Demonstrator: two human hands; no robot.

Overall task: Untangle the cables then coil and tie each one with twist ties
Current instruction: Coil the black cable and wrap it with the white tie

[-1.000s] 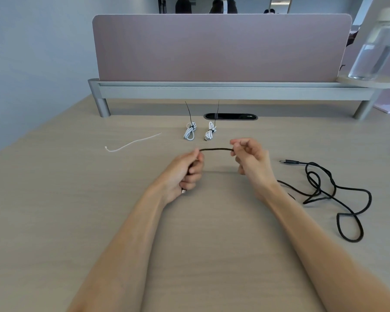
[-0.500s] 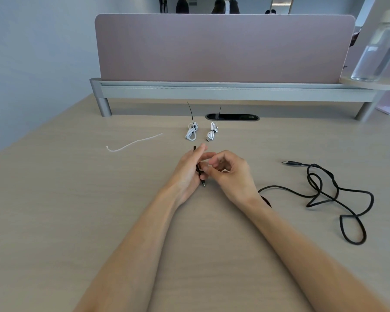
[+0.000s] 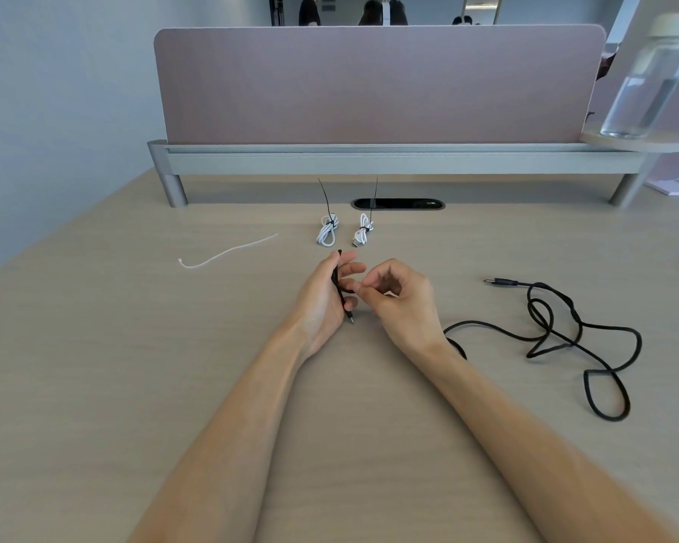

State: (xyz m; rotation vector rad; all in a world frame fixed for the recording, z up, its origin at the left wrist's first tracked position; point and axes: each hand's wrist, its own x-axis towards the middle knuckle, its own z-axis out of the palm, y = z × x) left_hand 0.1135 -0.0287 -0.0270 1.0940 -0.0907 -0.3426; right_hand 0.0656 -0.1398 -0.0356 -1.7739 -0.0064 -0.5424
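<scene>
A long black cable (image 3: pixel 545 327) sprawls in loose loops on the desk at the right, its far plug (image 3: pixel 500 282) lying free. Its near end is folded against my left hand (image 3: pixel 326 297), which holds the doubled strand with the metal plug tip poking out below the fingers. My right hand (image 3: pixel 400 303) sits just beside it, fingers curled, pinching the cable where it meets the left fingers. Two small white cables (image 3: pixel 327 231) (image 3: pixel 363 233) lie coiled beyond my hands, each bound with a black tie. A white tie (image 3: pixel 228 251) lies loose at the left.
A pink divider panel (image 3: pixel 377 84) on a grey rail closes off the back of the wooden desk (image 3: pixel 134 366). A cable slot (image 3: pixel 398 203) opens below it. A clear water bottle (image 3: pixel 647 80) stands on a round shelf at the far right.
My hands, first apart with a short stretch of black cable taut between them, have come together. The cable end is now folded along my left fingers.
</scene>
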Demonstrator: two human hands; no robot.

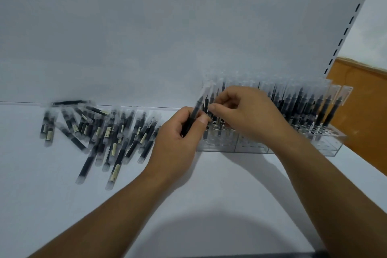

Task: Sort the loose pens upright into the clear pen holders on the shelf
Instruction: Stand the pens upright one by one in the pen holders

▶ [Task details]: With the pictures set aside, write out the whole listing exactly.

▶ [Answer to the exercise]:
Demonstrator: two human hands; no robot.

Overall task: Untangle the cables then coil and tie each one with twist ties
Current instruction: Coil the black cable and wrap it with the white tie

[-1.000s] 
[-0.500s] 
[+0.000s] 

State: (xyz m; rotation vector rad; all in a world frame fixed for the recording, z up, its origin at the left wrist's first tracked position; point and axes: each hand's wrist, its own x-axis towards the middle knuckle, its own z-axis out of the palm, y = z × x) left_hand 0.1135 -0.0287 -0.0270 1.0940 -0.0907 -0.3426; right_hand 0.0656 -0.1398 -0.0356 -1.7739 -0.0064 -0.5424
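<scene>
A long black cable (image 3: pixel 545 327) sprawls in loose loops on the desk at the right, its far plug (image 3: pixel 500 282) lying free. Its near end is folded against my left hand (image 3: pixel 326 297), which holds the doubled strand with the metal plug tip poking out below the fingers. My right hand (image 3: pixel 400 303) sits just beside it, fingers curled, pinching the cable where it meets the left fingers. Two small white cables (image 3: pixel 327 231) (image 3: pixel 363 233) lie coiled beyond my hands, each bound with a black tie. A white tie (image 3: pixel 228 251) lies loose at the left.
A pink divider panel (image 3: pixel 377 84) on a grey rail closes off the back of the wooden desk (image 3: pixel 134 366). A cable slot (image 3: pixel 398 203) opens below it. A clear water bottle (image 3: pixel 647 80) stands on a round shelf at the far right.
My hands, first apart with a short stretch of black cable taut between them, have come together. The cable end is now folded along my left fingers.
</scene>
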Demonstrator: two human hands; no robot.


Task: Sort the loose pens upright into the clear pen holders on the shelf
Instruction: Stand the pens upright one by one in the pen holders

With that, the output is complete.